Investigators concluded he was an Iranian agent working under diplomatic cover.
The court ruled on February 4 that Assadi was guilty of an attempted attack "of a terrorist nature" and "participating in activities of a terrorist group" before handing him the maximum sentence.
The trial featured surveillance images of Assadi dressed as a tourist, in a hat and with a camera, handing a couple a package in Luxembourg on June 28, 2018.
The couple — Nasimeh Naami and Amir Saadouni, both Iranian-Belgian dual nationals — were found to have accepted from Assadi a half-kilogramme of TATP explosives and a detonator.
Another Iranian-Belgian, former dissident Mehrdad Arefani, was also found guilty of being an accomplice, tasked with guiding the couple to the rally.
'Terrorist conspiracy'
The NCRI gathering included senior leaders of the dissident group and some high-profile supporters, including former US president Donald Trump's personal lawyer Rudy Giuliani.

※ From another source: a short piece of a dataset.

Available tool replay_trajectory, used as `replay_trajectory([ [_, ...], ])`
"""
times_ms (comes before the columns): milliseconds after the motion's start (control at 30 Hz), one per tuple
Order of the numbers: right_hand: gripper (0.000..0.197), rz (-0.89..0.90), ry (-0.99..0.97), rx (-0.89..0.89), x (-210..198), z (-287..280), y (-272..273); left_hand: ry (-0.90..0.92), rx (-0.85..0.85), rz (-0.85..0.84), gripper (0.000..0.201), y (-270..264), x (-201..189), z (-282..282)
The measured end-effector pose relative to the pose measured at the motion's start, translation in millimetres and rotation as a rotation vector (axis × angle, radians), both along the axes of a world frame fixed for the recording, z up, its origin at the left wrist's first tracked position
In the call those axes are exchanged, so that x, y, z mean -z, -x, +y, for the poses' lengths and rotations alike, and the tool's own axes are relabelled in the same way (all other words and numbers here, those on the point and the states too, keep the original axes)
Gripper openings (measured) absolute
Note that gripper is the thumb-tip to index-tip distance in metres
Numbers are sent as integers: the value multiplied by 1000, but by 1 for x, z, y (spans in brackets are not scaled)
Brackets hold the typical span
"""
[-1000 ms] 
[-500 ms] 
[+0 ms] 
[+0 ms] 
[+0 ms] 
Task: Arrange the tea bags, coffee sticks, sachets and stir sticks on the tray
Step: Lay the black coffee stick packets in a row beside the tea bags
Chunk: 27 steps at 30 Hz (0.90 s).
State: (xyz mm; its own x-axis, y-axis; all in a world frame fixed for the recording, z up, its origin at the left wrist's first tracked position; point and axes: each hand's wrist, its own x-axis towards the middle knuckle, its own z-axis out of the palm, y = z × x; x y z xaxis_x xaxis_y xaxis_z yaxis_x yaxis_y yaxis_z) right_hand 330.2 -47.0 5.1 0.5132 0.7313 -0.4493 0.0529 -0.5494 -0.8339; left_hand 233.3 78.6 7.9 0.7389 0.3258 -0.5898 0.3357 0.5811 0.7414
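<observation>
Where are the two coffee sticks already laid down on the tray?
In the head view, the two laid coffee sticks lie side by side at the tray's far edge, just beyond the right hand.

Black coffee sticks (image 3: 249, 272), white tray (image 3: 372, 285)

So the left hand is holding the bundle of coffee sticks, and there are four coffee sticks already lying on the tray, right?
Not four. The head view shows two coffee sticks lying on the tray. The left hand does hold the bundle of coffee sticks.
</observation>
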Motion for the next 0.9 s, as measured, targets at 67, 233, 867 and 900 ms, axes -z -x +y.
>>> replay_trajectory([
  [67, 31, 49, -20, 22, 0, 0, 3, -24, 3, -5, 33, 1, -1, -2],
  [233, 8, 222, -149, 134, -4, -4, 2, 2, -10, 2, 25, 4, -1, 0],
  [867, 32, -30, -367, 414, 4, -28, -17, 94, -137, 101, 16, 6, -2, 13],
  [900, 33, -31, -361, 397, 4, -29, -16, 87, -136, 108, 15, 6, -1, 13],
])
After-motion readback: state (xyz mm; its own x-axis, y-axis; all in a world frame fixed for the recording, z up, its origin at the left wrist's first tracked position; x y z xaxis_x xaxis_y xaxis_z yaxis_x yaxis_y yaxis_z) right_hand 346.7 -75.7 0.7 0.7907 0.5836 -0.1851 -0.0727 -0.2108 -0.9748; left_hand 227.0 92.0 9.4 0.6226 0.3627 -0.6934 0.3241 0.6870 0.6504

In a statement on Wednesday, the NCRI's leader Maryam Rajavi said the "terrorist conspiracy" showed Iran's embassies and state-backed cultural centres in the EU should be closed and Iranian refugees acting as "regime agents" should be deported.
The NCRI's lawyer in the case, Georges-Henri Beauthier, told AFP that the big victory in Assadi's conviction was that "the court established that the attack plot was brought about by the Iranian state and that the verdict is definitive".
He added that "we might fear that the Iranian state could want to carry out other actions in Europe, given they have lost this round".
There are also concerns Iran might seek to pressure Belgium to release Assadi by detaining more European nationals.
An Iranian-Swedish academic who guest-lectured at Belgium's VUB University, Ahmadreza Djalali, has been given a death sentence by Iran's regime, which has accused him of espionage.